▶ [What the task requires]:
The whole listing below should be retyped exactly, without any images.
-------------------------
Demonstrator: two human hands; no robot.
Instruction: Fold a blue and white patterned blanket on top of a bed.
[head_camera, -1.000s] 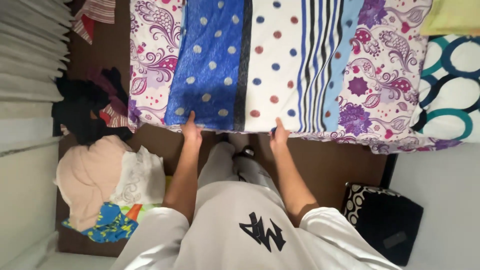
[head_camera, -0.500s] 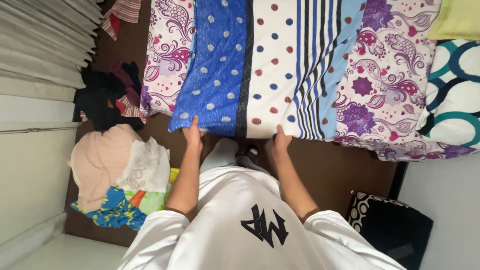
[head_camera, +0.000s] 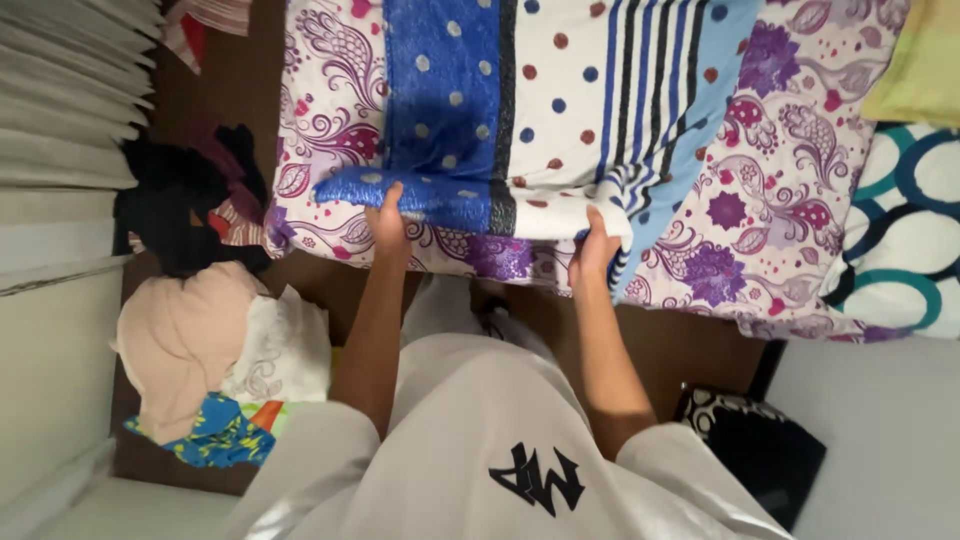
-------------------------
▶ [Worked solution]:
Demonstrator: two human hands; no robot.
Instruction: Fold a blue and white patterned blanket on top of a bed.
[head_camera, -1.000s] 
[head_camera, -0.500s] 
[head_camera, +0.000s] 

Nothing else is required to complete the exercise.